### [The task]
Skip every image and restate the data word for word.

——————

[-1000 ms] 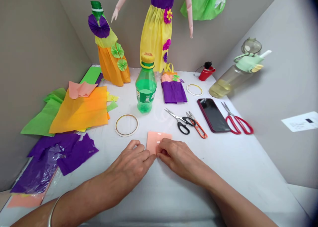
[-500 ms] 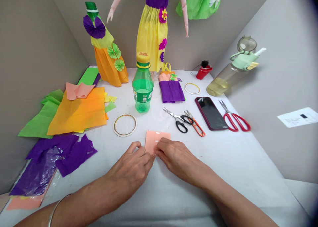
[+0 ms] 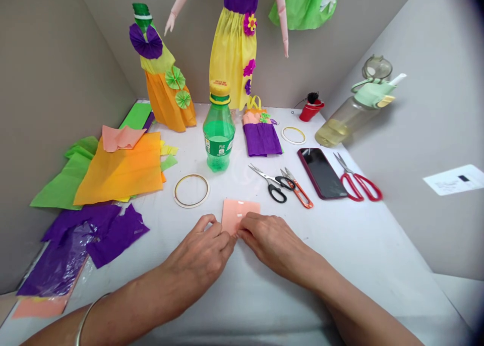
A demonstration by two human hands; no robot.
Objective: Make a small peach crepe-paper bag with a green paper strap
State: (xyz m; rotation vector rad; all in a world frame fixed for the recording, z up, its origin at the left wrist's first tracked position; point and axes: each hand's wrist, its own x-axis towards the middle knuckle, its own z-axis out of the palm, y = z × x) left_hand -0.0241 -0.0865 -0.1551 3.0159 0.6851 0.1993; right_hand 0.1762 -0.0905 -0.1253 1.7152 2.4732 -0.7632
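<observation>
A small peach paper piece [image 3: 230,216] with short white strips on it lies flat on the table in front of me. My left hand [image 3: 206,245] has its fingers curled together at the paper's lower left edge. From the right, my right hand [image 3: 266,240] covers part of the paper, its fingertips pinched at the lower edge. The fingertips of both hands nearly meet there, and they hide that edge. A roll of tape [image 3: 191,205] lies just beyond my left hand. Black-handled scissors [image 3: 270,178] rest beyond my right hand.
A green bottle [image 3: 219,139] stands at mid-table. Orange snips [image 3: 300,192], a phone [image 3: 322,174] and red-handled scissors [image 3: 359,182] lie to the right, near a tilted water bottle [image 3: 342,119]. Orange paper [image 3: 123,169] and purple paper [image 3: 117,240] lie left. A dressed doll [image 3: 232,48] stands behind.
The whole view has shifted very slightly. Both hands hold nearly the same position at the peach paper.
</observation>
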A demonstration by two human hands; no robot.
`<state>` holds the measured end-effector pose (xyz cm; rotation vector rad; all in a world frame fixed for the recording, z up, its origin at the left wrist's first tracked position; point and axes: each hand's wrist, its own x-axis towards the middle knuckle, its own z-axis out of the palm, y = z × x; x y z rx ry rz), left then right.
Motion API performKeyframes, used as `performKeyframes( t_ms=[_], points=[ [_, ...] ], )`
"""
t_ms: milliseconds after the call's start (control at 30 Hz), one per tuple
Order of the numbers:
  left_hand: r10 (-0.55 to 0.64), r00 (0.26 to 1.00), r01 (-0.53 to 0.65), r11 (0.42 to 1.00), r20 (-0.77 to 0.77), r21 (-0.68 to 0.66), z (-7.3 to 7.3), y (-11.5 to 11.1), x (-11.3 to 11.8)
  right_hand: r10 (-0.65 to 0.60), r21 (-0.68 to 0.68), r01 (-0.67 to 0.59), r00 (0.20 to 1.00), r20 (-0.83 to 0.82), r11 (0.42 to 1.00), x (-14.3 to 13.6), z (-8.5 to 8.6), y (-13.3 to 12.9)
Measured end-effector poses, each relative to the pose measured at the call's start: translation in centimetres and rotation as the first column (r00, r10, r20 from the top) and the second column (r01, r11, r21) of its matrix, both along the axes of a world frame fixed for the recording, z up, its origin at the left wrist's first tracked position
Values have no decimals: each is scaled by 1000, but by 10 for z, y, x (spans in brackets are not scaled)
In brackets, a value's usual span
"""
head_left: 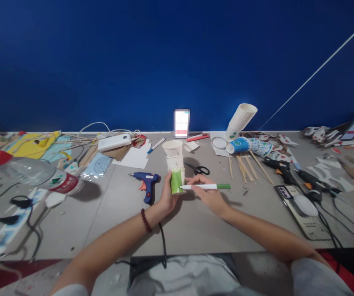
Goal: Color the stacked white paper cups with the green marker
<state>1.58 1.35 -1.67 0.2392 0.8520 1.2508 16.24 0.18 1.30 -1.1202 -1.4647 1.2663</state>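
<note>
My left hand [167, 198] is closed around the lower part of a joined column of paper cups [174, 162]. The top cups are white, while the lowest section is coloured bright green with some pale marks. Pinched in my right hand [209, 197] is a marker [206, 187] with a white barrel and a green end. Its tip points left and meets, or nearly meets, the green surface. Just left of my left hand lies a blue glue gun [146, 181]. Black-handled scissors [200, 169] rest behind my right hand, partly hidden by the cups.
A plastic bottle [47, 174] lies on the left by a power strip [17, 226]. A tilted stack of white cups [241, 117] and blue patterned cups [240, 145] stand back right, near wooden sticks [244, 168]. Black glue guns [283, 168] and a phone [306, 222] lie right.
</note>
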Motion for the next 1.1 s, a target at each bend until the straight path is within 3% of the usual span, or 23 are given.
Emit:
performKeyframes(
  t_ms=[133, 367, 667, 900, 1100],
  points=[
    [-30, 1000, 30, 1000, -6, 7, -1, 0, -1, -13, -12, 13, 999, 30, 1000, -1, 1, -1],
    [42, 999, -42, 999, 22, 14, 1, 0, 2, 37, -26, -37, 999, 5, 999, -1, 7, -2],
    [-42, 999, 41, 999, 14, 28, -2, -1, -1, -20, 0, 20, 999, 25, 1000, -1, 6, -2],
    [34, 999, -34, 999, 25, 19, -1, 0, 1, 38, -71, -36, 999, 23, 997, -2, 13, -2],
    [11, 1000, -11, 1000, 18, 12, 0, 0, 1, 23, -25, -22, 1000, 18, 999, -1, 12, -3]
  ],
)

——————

### [Exercise solution]
[-1000 ms] 
[-500 ms] 
[+0 ms] 
A demonstration by two human hands; no robot.
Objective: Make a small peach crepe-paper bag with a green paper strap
State: (xyz m; rotation vector rad; all in a world frame fixed for the recording, z up, its origin at the left wrist's first tracked position; point and axes: each hand's wrist, its own x-axis towards the middle knuckle, its own z-axis out of the palm, y = z × x) left_hand -0.0241 -0.0865 -0.1551 3.0159 0.6851 0.1993; right_hand 0.1762 -0.0905 -0.1253 1.7152 2.4732 -0.7632
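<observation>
A small peach paper piece [image 3: 230,216] with short white strips on it lies flat on the table in front of me. My left hand [image 3: 206,245] has its fingers curled together at the paper's lower left edge. From the right, my right hand [image 3: 266,240] covers part of the paper, its fingertips pinched at the lower edge. The fingertips of both hands nearly meet there, and they hide that edge. A roll of tape [image 3: 191,205] lies just beyond my left hand. Black-handled scissors [image 3: 270,178] rest beyond my right hand.
A green bottle [image 3: 219,139] stands at mid-table. Orange snips [image 3: 300,192], a phone [image 3: 322,174] and red-handled scissors [image 3: 359,182] lie to the right, near a tilted water bottle [image 3: 342,119]. Orange paper [image 3: 123,169] and purple paper [image 3: 117,240] lie left. A dressed doll [image 3: 232,48] stands behind.
The whole view has shifted very slightly. Both hands hold nearly the same position at the peach paper.
</observation>
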A demonstration by two human hands; no robot.
`<state>` holds the measured end-effector pose (xyz cm; rotation vector rad; all in a world frame fixed for the recording, z up, its origin at the left wrist's first tracked position; point and axes: each hand's wrist, its own x-axis towards the middle knuckle, its own z-axis out of the palm, y = z × x; x y z rx ry rz), left then right.
Motion API performKeyframes, used as `performKeyframes( t_ms=[_], points=[ [_, ...] ], )`
"""
t_ms: milliseconds after the call's start (control at 30 Hz), one per tuple
Order of the numbers:
  left_hand: r10 (-0.55 to 0.64), r00 (0.26 to 1.00), r01 (-0.53 to 0.65), r11 (0.42 to 1.00), r20 (-0.77 to 0.77), r21 (-0.68 to 0.66), z (-7.3 to 7.3), y (-11.5 to 11.1), x (-11.3 to 11.8)
  right_hand: r10 (-0.65 to 0.60), r21 (-0.68 to 0.68), r01 (-0.67 to 0.59), r00 (0.20 to 1.00), r20 (-0.83 to 0.82), r11 (0.42 to 1.00), x (-14.3 to 13.6), z (-8.5 to 8.6), y (-13.3 to 12.9)
Measured end-effector poses, each relative to the pose measured at the call's start: translation in centimetres and rotation as the first column (r00, r10, r20 from the top) and the second column (r01, r11, r21) of its matrix, both along the axes of a world frame fixed for the recording, z up, its origin at the left wrist's first tracked position
Values have no decimals: each is scaled by 1000, but by 10 for z, y, x (spans in brackets are not scaled)
In brackets, a value's usual span
"""
head_left: 
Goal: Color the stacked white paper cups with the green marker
<state>1.58 1.35 -1.67 0.2392 0.8520 1.2508 16.24 0.18 1.30 -1.1202 -1.4647 1.2663</state>
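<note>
My left hand [167, 198] is closed around the lower part of a joined column of paper cups [174, 162]. The top cups are white, while the lowest section is coloured bright green with some pale marks. Pinched in my right hand [209, 197] is a marker [206, 187] with a white barrel and a green end. Its tip points left and meets, or nearly meets, the green surface. Just left of my left hand lies a blue glue gun [146, 181]. Black-handled scissors [200, 169] rest behind my right hand, partly hidden by the cups.
A plastic bottle [47, 174] lies on the left by a power strip [17, 226]. A tilted stack of white cups [241, 117] and blue patterned cups [240, 145] stand back right, near wooden sticks [244, 168]. Black glue guns [283, 168] and a phone [306, 222] lie right.
</note>
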Motion for the next 1.1 s, a target at each bend until the straight path is within 3% of the usual span, or 23 are given.
Emit:
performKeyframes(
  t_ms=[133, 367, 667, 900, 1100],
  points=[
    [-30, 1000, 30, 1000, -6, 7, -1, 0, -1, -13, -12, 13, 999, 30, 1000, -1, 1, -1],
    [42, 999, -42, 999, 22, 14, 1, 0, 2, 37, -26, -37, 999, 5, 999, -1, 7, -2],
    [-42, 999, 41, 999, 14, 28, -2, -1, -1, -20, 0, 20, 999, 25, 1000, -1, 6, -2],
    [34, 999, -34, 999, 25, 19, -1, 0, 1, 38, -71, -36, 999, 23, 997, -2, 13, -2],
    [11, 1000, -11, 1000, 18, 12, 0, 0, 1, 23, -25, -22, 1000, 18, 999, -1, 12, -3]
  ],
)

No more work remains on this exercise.